# When Compots Go Begging - Paph. tigrinum Blooming in Compot



## Scott Ware (Jun 10, 2008)

I though I would share with y’all what happens when you fall behind in getting compots set out. They don’t wait for your next supply of “round tuits” to be replenished! It’s certainly no award winner but it’s still pretty darn precocious for a single-growth seedling in a flat. The stem is about 33cm tall.

This _Paph. tigrinum _outcross holds the record here for time from pollination to harvest – 542 days. 

I harvested the capsule on December 6, 2001 and received flasks back from the lab in early 2003. Now I know that 5 years is a bit longer than most plants spend in the community pot, but they don’t seem to have suffered too much. The mix is heavy on charcoal and #8 silica sand, so it hasn’t broken down as much as a mix that has a larger percentage of bark. With any luck these will go into 4” pots before too much longer.


----------



## Roy (Jun 10, 2008)

Scott, I think there would be a large number of forum members willing to help you with the potting, including me from Aust'. 
And people reckon its a difficult plant to grow.


----------



## Pete (Jun 10, 2008)

haha. thats great.


----------



## rdlsreno (Jun 10, 2008)

Scott that is so awesome!

Ramon


----------



## Faan (Jun 10, 2008)

Yes, you may send the compot over to Cape Town, I have time right now to do it!!


----------



## paphioboy (Jun 10, 2008)

> Scott, I think there would be a large number of forum members willing to help you with the potting, including me from Aust'.





> Yes, you may send the compot over to Cape Town, I have time right now to do it!!



Ahem... And what exactly do you people demand in return for your repotting services? oke:oke: 1 plant out of the compot? 

Nice plants, BTW... Sure proves that paphs grow much better in groups rather than as single plants...


----------



## tocarmar (Jun 10, 2008)

Very nice!! I'll take 2 from the compot!!

Tom


----------



## paphreek (Jun 10, 2008)

Two comments: 
1. Great choice of parents. The seedlings look wonderful and vigorous.
2. Excellent culture, 'lotta happy plants, there. :clap::clap::clap::clap:


----------



## Greenpaph (Jun 10, 2008)

Great job! Great looking plants!
:drool:


----------



## Rick (Jun 10, 2008)

Those tigrinum look great! This is the scenario that is starting to plague me as I do more breeding.

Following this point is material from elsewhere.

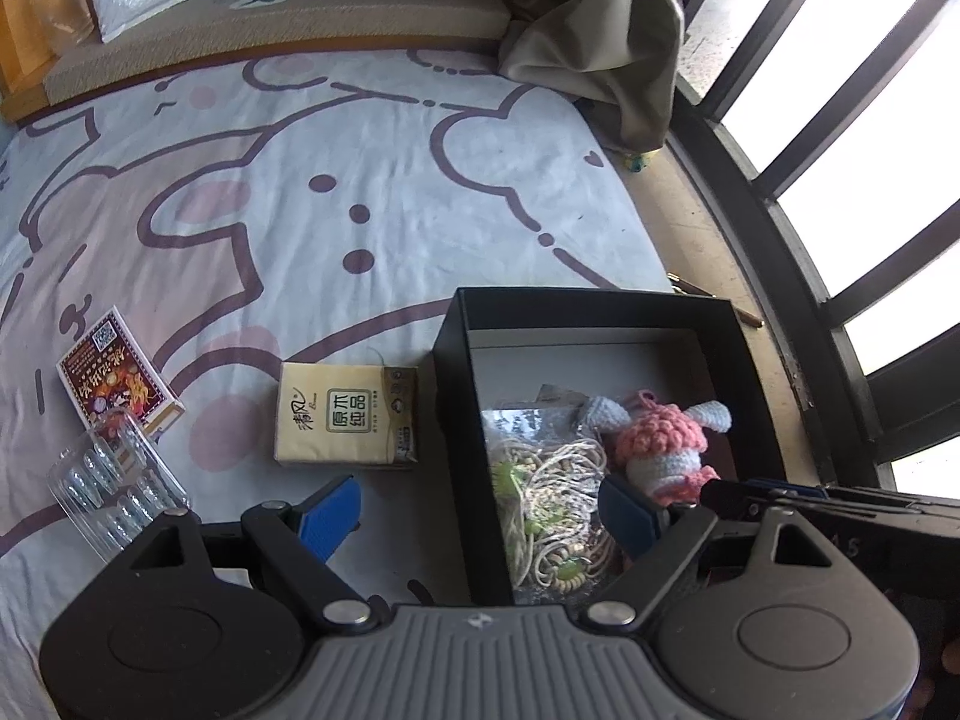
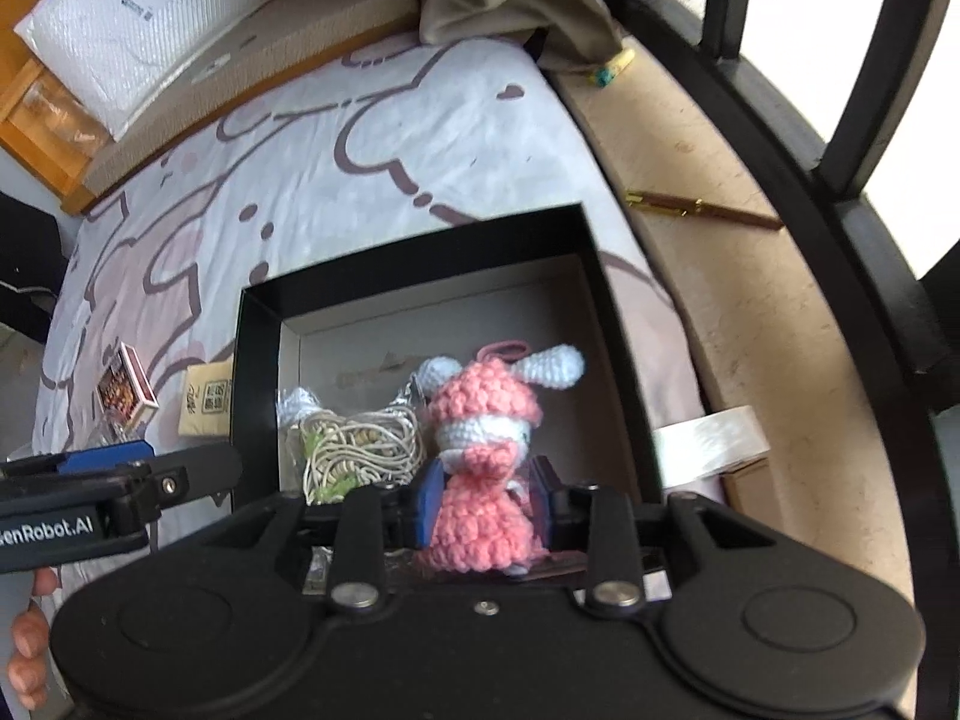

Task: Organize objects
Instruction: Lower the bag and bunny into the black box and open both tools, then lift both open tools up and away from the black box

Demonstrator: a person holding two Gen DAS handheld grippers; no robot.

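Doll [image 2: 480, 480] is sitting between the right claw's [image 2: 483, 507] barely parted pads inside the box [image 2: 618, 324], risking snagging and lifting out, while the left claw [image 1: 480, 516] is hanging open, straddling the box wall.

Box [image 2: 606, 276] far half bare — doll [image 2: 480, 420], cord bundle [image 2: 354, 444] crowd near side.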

What kind of fertilizer do you use?


----------



## e-spice (Jun 10, 2008)

Very impressive! They look great.

e-spice


----------



## Sangii (Jun 10, 2008)

wow! I'm gonna show this pict to my 5 years old tigrinum which refuses to bloom :sob:

excellent culture; can you provide any culture tips for this wonderful species ?


----------



## cwt (Jun 10, 2008)

Now thats what happens if you have to many plants!!!!!!!!


----------



## NYEric (Jun 10, 2008)

That's pretty funny. "I'm bustin' outta here!" :rollhappy:


----------



## streetmorrisart (Jun 10, 2008)

There’s something really cute about this... I don’t show my plants, so I tend to gravitate toward any example of a species that is vigorous and has good color—please pm me if you don’t want to keep it! They all look great as has been said; a sea of that many happy slippers is a true joy to see.


----------



## OrchidFrank (Jun 10, 2008)

Wow!!!!!!!!!!!!!!!!!!!!!!!!!!!!!!!!!!!!!!!!!!!!!!!!!!!!!!!!!!!!!!!!!!!!!!!!!!!!!!!!!!!!!!!!!!


----------



## paphioland (Jun 10, 2008)

nice!


----------



## Elena (Jun 10, 2008)

It's quite obvious that you have faaar too many and it would only be fair to share with the group 

Wow, those are some happy-looking plants!


----------



## gore42 (Jun 10, 2008)

Awesome, Scott! Nice growing 

- Matthew Gore


----------



## Candace (Jun 10, 2008)

Someone got a blooming plant awarded at our local judging center, blooming like that in a compot/tray. I remember eveyone had a good laugh when the award was announced and the tray was held up. Good growing, Scott!


----------



## Heather (Jun 10, 2008)

That's hilarious! I love it. Nice job there, Neglector!


----------



## Scott Ware (Jun 10, 2008)

Thank you all for your enthusiastic comments. My hope is to grow the entire cross out and see if maybe.... just MAYBE... there might be 12 plants worthy of putting up for that holy grail of AOS awards - the Award of Quality. While this first bloomer is a little disappointing in size, we can't really judge the group based on one seedling blooming in a compot.

Six months ago I set out a few of the smaller seedlings to see how well they adapted to living alone and so far they've all done very well. I didn't want to barge right into repotting them all unless I knew the potting mix and environmental conditions were favorable.



paphioboy said:


> ... Sure proves that paphs grow much better in groups rather than as single plants...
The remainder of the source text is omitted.